- About this task: Below is a block of entries; repeat exactly the lines starting at the line that contains "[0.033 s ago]" and ending at the line that contains "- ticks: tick", both included.

- Input data:
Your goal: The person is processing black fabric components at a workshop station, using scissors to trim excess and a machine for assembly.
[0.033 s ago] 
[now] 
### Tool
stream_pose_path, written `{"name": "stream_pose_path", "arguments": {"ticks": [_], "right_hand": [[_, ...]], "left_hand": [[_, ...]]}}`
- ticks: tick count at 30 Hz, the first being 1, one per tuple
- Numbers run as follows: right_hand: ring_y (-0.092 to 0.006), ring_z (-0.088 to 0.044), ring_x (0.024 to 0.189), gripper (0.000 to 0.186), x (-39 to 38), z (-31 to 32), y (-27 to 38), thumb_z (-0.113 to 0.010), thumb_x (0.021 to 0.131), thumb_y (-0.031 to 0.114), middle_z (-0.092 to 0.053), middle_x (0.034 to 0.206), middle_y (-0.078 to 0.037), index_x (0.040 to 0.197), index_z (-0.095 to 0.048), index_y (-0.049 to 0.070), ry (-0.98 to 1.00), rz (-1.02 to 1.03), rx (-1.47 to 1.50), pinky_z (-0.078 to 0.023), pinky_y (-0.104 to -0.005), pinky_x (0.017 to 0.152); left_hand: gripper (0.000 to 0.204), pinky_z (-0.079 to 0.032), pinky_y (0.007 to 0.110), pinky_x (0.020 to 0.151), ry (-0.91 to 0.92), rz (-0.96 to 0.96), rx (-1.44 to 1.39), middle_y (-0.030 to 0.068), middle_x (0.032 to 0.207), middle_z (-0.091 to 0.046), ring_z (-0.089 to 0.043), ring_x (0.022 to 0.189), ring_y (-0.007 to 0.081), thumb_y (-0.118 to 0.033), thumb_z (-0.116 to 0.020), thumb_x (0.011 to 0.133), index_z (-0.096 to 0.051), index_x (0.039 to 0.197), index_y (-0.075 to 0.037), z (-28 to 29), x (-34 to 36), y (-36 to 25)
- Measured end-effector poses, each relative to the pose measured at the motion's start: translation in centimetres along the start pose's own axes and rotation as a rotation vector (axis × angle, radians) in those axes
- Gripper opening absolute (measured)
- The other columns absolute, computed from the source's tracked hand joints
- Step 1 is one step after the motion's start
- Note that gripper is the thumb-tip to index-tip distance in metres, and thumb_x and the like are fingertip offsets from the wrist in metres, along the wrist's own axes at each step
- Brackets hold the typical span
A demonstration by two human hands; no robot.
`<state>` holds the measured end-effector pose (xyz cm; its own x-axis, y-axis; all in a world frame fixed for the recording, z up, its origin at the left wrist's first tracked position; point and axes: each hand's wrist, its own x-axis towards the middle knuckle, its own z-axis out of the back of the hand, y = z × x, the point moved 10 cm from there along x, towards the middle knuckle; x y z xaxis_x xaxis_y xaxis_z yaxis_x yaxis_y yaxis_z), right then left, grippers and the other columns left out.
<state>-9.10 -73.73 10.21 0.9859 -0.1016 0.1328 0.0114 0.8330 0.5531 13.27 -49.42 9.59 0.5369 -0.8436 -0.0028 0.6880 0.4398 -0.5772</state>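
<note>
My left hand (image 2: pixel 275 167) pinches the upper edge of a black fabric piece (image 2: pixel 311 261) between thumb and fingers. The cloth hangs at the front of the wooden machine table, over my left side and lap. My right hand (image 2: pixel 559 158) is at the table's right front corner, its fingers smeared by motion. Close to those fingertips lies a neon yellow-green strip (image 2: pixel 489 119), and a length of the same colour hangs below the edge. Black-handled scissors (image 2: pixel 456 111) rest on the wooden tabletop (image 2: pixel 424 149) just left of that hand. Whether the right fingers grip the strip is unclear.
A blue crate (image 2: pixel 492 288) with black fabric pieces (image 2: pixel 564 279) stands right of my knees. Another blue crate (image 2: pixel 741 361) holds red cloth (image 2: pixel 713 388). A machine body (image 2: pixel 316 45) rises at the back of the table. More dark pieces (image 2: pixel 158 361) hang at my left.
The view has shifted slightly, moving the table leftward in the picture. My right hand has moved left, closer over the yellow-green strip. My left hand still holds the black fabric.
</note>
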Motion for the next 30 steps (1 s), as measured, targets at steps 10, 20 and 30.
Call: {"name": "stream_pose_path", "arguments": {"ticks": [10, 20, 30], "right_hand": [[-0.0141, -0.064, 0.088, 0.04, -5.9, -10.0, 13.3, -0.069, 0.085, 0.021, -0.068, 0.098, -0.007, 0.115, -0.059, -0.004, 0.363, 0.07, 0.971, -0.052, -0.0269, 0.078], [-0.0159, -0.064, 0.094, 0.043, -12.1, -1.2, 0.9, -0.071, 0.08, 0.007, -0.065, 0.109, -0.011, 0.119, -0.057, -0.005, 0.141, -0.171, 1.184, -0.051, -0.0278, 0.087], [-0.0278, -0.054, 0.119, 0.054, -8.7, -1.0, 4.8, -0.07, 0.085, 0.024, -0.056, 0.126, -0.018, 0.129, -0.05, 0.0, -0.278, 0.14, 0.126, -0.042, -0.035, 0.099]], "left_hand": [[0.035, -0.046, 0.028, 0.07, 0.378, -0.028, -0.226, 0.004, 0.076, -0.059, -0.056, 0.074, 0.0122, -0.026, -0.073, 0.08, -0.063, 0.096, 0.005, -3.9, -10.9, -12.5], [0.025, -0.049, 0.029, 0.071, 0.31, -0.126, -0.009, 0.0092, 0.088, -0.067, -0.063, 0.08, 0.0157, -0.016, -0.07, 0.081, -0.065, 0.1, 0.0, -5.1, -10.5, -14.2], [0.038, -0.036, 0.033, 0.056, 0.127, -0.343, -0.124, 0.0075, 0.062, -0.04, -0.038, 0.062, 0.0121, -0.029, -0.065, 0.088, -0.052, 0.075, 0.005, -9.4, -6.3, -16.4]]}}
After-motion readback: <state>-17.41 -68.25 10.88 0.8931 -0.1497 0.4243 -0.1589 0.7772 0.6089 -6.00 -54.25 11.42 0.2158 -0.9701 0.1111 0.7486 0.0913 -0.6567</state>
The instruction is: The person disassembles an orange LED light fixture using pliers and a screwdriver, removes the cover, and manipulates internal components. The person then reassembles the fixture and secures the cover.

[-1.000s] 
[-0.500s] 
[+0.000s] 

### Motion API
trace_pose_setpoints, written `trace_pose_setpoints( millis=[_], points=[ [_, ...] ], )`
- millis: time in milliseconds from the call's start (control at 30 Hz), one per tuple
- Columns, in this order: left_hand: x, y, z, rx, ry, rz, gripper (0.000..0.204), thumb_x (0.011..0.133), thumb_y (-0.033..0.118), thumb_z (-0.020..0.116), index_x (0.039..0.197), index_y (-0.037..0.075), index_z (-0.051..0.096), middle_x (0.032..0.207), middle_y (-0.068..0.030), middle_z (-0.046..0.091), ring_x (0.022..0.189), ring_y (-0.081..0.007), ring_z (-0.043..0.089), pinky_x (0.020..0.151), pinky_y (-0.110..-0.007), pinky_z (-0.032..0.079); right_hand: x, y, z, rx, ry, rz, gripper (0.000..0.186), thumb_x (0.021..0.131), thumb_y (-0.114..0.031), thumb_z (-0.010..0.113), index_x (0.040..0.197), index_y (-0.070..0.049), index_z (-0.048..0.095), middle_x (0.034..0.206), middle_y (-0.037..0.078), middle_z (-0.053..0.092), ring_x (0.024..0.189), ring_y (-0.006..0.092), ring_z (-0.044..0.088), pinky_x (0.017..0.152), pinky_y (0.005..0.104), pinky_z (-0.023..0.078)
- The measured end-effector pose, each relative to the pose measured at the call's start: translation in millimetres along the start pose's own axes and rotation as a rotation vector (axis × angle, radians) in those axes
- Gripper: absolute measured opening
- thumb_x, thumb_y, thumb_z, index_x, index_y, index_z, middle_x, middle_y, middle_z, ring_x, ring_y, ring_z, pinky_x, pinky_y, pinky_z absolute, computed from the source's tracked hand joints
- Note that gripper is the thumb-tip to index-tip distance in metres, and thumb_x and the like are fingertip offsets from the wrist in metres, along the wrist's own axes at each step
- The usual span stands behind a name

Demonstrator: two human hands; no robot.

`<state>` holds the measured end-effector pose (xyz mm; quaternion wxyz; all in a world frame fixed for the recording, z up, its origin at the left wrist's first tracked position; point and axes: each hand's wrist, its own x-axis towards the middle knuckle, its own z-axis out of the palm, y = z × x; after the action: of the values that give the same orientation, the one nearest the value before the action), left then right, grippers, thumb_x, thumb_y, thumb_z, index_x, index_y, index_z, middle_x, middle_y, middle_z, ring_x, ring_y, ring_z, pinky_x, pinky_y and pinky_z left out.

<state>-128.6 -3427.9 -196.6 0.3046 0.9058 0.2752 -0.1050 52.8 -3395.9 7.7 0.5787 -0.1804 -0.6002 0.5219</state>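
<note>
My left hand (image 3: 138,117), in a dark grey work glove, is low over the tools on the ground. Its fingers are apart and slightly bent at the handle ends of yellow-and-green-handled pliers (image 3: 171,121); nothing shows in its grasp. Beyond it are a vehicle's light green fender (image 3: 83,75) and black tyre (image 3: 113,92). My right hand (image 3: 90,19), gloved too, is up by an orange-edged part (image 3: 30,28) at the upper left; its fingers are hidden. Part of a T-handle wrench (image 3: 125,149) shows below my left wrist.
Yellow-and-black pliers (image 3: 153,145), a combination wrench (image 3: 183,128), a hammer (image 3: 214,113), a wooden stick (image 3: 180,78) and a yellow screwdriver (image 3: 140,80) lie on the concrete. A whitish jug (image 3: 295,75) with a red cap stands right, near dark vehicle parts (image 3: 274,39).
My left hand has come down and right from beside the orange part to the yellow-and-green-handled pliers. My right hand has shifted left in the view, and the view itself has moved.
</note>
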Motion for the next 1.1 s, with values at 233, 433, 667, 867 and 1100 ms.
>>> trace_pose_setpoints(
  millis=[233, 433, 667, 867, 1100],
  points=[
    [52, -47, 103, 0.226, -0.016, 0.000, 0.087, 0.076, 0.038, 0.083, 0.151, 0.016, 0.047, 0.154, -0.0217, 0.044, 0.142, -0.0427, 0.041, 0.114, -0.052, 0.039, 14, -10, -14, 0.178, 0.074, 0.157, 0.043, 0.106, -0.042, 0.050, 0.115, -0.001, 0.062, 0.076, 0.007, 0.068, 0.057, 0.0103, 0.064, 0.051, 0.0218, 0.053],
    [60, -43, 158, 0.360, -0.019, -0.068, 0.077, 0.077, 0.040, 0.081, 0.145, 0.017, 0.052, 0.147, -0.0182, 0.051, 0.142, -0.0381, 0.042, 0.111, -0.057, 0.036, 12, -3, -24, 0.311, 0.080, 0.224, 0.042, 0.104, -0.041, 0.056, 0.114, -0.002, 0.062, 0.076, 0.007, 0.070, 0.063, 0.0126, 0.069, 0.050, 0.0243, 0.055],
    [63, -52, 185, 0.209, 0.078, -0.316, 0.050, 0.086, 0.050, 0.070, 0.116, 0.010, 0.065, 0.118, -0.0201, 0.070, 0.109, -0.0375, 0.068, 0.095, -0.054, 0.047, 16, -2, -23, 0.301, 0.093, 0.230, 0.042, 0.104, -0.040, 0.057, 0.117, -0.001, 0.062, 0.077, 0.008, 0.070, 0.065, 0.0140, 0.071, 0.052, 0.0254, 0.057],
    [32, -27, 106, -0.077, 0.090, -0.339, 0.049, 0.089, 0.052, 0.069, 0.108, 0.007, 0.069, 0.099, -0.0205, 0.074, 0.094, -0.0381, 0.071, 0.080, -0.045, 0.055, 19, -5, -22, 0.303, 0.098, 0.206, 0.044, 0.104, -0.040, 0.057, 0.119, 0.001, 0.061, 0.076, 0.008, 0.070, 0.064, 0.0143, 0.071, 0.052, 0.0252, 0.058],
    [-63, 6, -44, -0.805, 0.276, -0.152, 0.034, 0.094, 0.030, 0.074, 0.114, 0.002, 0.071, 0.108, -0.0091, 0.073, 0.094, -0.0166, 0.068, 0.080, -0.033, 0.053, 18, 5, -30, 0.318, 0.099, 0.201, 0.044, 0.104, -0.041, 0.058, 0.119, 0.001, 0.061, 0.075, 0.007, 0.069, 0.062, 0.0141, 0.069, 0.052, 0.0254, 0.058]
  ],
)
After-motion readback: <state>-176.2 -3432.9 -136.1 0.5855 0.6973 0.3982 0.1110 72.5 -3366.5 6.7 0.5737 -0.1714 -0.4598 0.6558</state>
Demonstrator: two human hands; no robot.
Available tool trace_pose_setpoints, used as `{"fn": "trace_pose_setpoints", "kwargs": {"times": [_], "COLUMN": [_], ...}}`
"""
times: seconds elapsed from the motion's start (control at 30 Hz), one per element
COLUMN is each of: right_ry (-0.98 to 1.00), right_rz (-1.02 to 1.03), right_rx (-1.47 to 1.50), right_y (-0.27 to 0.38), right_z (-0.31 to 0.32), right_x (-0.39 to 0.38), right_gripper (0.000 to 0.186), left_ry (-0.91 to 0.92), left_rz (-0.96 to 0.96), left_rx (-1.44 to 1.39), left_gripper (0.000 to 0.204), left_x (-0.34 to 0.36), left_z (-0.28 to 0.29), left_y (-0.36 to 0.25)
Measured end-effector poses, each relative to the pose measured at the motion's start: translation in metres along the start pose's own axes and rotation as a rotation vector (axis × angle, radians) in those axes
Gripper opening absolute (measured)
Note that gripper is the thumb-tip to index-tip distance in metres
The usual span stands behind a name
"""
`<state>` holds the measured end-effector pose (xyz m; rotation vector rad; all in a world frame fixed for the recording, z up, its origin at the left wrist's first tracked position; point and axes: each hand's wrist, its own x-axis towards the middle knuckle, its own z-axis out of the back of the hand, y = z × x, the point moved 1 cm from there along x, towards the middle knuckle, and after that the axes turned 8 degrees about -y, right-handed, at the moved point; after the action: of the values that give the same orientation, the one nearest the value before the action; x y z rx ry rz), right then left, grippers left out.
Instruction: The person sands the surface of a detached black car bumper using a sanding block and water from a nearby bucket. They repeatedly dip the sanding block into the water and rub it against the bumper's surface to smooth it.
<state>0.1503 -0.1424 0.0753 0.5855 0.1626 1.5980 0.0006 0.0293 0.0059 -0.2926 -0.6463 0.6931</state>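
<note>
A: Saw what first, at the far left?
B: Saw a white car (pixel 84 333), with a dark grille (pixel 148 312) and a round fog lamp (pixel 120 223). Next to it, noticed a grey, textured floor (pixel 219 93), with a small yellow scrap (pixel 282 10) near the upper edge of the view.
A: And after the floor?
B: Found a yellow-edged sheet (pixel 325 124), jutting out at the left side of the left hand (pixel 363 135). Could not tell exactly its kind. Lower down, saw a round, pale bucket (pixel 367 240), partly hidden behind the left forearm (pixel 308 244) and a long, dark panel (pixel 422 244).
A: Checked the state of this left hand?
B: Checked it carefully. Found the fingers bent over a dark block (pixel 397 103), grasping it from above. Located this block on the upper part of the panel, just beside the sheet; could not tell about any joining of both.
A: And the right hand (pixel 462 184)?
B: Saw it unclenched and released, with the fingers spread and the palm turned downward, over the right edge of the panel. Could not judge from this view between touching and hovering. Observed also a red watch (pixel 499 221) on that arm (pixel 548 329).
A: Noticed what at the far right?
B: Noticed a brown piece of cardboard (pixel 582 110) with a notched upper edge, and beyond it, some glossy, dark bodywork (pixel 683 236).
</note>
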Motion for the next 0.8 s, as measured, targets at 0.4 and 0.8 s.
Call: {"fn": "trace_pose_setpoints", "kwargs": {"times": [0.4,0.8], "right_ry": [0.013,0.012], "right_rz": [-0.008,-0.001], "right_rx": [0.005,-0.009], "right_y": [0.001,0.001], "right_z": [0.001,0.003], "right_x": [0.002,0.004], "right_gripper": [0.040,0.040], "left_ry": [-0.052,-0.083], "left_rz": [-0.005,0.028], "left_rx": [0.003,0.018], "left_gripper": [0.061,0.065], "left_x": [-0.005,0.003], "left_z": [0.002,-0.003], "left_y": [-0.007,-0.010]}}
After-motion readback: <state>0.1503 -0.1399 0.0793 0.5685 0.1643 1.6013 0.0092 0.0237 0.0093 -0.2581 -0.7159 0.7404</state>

- Response:
[0.033 s ago] 
[now] 
### Tool
stream_pose_path, written `{"name": "stream_pose_path", "arguments": {"ticks": [_], "right_hand": [[_, ...]], "left_hand": [[_, ...]]}}`
- ticks: tick count at 30 Hz, the first being 1, one per tuple

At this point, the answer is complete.